Las democracias liberales son sistemas estables en la medida en que las diferentes opiniones políticas se respetan mutuamente y deciden crear por consenso unas reglas de juego para turnarse en el acceso y en el ejercicio del poder.

Toda esa estupenda teoría de consenso y equilibrio se va por el sumidero cuando las diferentes opiniones y visiones derivan hacia creencias morales, religiosas, de identidad nacional o raza, que son asumidos y vividas de forma tan intensa por sus partidarios, que no admiten territorios intermedios de acuerdo.

Los consensos de la postguerra mundial en Estados Unidos comenzaron a resquebrajarse cuando la candidatura presidencial republicana fue ganada por Barry Goldwater y su «conciencia de un conservador». Goldwater fue derrotado de forma rotunda por Lyndon B. Jhonson, el vicepresidente que tuvo que asumir la presidencia después del asesinato de Kennedy. Gracias a una campaña publicitaria muy hábil, Jhonson consiguió convertir a Goldwater en el enemigo a odiar por sus valores ultraconservadores, incluida la defensa del uso de armas nucleares tácticas en la guerra de Vietnam.
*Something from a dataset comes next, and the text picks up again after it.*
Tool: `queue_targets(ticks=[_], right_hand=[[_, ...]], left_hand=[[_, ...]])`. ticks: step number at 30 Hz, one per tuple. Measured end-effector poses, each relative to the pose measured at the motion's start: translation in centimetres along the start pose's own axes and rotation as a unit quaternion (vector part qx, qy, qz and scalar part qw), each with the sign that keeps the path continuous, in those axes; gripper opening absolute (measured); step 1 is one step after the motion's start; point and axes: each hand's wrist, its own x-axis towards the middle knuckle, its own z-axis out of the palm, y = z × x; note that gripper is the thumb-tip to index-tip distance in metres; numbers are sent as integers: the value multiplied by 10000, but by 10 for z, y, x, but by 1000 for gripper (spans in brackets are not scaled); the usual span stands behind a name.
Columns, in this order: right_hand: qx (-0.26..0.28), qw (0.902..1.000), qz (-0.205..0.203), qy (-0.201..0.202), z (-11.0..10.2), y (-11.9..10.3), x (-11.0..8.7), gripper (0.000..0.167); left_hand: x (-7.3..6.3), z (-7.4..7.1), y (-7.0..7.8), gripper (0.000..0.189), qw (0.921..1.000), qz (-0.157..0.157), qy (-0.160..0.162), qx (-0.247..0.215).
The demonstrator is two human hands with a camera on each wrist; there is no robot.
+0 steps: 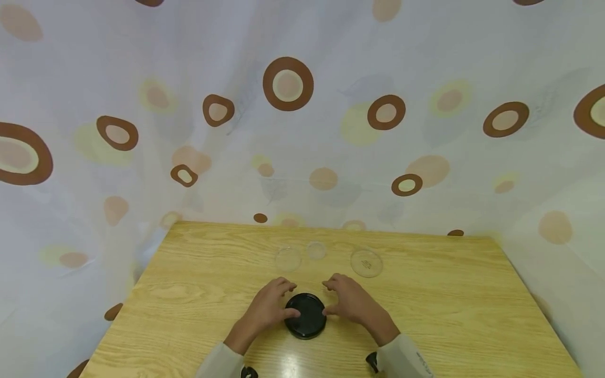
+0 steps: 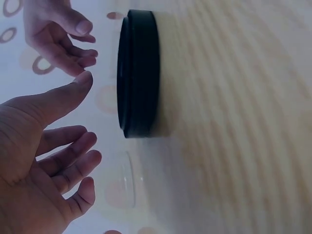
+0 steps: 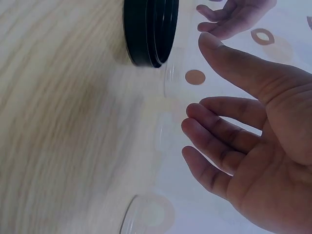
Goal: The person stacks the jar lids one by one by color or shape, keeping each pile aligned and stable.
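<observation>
A shallow, round black dish (image 1: 306, 317) with a raised rim lies on the wooden table, between the two hands. My left hand (image 1: 269, 305) is at its left side, fingers loosely bent and thumb tip overlapping the rim in the head view. From the other side my right hand (image 1: 351, 300) faces it, thumb close to the right edge. Both wrist views show a gap between the fingers and the black dish (image 2: 141, 73). Nothing is held in the left hand (image 2: 39, 156) or in the right hand (image 3: 263, 151).
Beyond the hands sit three clear round dishes: one at left (image 1: 288, 259), a smaller one in the middle (image 1: 316, 250), and one at right (image 1: 366, 263) with dark marks on it. A patterned curtain (image 1: 326, 126) closes off the table's back and sides.
</observation>
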Motion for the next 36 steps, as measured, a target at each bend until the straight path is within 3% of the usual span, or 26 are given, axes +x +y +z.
queue_targets(ticks=[8,36], right_hand=[[185,9994,203,230,-14,10,-7,62],[13,9961,510,724,-44,46,-23,63]], left_hand=[[17,-1,19,56,9993,279,98,238],[63,13,57,59,9977,400,115,538]])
Desde entonces, Estados Unidos ha ido a peor, por la cuesta debajo de las llamadas ´guerras culturales´. Los enfrentamientos por cuestiones como el aborto, las leyes para restringir el uso de las armas, o la enseñanza de la teoría de la evolución en los colegios, han derivado en una separación radical entre la América conservadora de valores tradicionales, mayoritaria entre los residentes en el centro y el sur del país, y la América liberal y progresista que puebla las grandes ciudades de ambas costas, como Nueva York, San Francisco o Los Ángeles.

Nada bueno se puede esperar cuando una sociedad se divide y enfrenta alrededor de valores asumidos como credos absolutos e incuestionables. Las guerras culturales, más allá del enfrentamiento político, derivaron en una sangrienta guerra civil en España. Confiemos en que eso mismo no le suceda, por el bien de todos nosotros, a la gran nación americana.